Each victim is very aware of how they were painfully killed, and when they try to leave, a nefarious force won’t let them. They realize they are caught in a time-loop or “butterfly effect”, any choice will cause a different outcome but always lead to them being killed horrifically. Each time they die, there is also a consequence; their bodies begin to mutate into a beast-like creature, and they must escape before it’s a full transformation.

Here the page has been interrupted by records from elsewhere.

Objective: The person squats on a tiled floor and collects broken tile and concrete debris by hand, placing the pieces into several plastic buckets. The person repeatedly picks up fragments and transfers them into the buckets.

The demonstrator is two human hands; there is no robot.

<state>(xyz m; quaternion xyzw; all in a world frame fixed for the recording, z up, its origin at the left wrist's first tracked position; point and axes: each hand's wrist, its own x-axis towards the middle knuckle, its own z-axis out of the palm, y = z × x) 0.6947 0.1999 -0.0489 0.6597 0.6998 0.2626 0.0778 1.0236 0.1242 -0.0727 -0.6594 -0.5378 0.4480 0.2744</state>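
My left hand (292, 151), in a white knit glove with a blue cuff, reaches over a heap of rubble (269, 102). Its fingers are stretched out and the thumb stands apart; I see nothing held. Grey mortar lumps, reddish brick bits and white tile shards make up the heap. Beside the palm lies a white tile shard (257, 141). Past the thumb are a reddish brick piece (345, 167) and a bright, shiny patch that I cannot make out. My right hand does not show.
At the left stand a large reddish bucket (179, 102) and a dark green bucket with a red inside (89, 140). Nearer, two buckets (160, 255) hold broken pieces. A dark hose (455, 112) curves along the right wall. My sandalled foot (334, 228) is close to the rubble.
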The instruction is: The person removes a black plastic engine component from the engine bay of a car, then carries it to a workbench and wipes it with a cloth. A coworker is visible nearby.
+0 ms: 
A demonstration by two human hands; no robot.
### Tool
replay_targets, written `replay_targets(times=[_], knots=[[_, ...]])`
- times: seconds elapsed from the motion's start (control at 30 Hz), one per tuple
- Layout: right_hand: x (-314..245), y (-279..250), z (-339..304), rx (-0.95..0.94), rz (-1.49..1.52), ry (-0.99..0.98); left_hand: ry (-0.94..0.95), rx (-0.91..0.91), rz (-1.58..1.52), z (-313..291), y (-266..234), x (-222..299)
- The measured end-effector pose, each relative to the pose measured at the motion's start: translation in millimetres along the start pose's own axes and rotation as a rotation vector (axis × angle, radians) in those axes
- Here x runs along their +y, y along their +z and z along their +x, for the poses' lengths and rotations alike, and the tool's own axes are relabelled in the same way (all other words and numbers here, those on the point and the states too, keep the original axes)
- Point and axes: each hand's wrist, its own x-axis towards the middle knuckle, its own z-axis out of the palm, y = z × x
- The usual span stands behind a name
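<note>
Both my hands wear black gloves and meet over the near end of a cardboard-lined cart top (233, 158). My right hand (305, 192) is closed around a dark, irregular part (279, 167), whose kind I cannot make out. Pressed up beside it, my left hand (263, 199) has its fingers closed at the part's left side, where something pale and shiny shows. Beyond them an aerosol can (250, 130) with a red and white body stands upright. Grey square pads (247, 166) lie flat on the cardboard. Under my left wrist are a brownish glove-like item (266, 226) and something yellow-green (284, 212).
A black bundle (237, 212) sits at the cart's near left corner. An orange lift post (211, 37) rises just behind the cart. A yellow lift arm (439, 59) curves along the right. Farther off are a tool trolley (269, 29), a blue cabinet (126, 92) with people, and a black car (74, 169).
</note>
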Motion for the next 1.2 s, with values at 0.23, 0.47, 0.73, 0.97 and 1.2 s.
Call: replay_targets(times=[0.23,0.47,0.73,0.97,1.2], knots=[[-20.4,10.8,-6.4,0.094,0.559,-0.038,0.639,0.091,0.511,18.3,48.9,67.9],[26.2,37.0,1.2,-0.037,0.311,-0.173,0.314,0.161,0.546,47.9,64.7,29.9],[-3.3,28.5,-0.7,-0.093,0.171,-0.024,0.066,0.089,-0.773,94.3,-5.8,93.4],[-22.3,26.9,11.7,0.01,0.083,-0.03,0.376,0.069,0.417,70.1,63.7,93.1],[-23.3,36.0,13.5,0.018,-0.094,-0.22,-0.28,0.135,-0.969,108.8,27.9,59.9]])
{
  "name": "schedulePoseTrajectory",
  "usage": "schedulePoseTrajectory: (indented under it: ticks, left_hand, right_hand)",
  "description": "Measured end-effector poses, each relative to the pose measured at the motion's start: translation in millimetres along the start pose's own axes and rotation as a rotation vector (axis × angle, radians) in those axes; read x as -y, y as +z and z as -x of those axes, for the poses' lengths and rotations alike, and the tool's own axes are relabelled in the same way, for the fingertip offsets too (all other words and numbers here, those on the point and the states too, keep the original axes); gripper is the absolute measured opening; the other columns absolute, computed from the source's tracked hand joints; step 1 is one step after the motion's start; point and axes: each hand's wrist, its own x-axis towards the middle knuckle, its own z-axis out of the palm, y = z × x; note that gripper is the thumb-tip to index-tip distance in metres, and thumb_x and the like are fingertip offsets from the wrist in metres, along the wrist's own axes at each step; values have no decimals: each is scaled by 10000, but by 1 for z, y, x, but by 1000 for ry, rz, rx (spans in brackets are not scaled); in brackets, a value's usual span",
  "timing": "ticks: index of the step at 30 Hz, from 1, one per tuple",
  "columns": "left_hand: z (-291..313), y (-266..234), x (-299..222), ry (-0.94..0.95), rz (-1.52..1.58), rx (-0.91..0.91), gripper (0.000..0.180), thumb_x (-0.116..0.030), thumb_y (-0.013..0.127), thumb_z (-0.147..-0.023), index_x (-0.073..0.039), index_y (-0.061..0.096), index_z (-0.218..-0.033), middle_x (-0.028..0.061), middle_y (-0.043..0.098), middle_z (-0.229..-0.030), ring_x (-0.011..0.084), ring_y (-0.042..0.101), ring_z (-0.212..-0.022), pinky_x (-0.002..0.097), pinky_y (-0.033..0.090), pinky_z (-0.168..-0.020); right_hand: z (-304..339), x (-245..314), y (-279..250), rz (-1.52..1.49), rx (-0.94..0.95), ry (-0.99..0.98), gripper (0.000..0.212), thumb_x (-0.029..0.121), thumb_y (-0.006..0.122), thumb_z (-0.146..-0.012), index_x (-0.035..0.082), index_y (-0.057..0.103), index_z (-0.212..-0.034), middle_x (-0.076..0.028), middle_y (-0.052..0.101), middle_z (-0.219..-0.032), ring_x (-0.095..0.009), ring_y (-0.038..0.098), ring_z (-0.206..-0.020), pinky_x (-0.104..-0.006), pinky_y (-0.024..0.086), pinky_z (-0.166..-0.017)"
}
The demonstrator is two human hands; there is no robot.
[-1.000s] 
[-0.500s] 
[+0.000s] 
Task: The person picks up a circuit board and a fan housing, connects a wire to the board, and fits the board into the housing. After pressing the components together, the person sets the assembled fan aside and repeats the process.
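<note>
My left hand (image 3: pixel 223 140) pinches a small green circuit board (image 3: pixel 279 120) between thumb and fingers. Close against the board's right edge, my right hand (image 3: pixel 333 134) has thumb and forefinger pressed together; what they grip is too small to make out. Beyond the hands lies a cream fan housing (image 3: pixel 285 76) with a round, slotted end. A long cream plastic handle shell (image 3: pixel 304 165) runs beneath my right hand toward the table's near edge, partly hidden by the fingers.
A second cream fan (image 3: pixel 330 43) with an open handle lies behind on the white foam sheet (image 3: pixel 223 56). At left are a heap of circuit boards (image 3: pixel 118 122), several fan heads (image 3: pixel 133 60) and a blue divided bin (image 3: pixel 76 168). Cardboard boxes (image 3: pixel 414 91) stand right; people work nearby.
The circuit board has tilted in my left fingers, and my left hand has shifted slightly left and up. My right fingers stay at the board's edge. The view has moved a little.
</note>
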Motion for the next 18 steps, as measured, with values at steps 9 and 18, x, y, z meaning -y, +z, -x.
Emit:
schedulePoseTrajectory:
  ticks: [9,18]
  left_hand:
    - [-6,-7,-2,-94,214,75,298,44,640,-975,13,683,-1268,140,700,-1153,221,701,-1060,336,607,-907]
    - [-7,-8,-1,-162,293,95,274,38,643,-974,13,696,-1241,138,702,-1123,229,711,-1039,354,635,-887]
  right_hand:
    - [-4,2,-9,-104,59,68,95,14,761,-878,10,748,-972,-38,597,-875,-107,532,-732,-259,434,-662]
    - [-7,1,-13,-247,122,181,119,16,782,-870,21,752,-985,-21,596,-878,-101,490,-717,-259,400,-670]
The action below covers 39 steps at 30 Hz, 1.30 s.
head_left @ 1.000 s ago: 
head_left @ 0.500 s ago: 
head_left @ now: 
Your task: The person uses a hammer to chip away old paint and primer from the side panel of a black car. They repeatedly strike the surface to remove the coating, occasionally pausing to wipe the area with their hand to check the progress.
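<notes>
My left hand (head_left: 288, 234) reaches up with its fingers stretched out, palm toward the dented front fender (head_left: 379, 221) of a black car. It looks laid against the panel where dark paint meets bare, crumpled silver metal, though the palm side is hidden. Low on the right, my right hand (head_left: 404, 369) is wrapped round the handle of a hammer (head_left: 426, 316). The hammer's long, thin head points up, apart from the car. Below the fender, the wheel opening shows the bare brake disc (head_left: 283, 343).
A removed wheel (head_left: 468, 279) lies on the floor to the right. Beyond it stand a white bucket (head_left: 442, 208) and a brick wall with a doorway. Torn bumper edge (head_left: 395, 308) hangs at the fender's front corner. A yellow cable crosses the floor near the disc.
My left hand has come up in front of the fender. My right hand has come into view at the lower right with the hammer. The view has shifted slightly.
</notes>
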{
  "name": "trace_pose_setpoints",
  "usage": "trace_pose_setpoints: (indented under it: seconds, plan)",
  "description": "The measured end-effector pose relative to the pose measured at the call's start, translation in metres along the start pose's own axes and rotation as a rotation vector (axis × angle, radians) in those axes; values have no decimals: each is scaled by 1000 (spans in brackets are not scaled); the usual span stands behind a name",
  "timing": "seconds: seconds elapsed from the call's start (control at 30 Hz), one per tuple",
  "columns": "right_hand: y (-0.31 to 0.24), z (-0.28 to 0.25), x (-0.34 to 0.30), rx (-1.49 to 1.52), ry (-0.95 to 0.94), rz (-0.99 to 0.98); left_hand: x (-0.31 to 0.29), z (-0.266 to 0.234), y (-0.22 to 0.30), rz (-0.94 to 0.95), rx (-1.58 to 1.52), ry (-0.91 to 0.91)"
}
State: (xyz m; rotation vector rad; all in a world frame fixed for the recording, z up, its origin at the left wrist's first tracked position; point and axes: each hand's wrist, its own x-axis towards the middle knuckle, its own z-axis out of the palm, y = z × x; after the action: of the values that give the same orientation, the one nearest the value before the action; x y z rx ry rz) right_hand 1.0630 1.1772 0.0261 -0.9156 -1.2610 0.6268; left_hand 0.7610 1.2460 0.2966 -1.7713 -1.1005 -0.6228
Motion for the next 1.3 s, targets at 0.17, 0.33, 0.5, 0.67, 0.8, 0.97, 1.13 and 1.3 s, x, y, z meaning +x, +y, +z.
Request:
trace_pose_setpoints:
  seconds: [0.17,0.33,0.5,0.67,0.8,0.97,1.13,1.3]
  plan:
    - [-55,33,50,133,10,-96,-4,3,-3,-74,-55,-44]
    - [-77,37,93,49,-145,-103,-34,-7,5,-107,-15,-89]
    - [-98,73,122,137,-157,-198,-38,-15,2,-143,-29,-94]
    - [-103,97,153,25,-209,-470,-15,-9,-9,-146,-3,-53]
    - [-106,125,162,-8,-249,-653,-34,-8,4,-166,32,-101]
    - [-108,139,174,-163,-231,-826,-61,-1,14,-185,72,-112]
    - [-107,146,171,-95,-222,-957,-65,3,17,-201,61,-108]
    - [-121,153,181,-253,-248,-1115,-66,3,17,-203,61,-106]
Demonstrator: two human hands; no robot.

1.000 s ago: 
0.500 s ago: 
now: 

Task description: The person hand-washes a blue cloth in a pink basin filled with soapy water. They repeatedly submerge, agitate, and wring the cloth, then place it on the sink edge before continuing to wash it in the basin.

The film takes David F. Sandberg back to his Lights Out horror feature debut. Although that was PG-13, he was able to do this one with an R rating, and it shows his growth as a filmmaker. It’s not just about the “scares,” there is an element of cleverness that feels like a mixture of Edge of Tomorrow meets Happy Death Day. Gary Dauberman also deserves a lot of credit because a good story always starts with a good script, and having Hollywood’s current go-to horror writer help pen this adaptation also shows that when you put the right pieces together, you get the right result. Dauberman, having also adapted a few of Stephen King’s literary works as features, understands the proper beats that a horror film must have in order to work.

Video games have had a lot of misses as adaptations, but this isn’t one of them. The idea that someone will remember and feel how they are violently killed is disturbing. But then adding another element that each time you come back, you won’t be the same is terrifying. This extra layer to the storytelling keeps Until Dawn fresh and keeps it from being just another Groundhog Day rip-off. I won’t be surprised if the film gets a sequel.

Until Dawn (2025)

Directed: David F. Sandberg

Written: Gary Dauberman, Blair Butler

Starring: Ella Rubin, Odessa A’zion, Michael Cimino, Ji-Young Yoo, Belmont Cameli, etc.

Movie score: 8/10

Until Dawn Image

"…Video games have had a lot of misses as adaptations, but this isn’t one of them."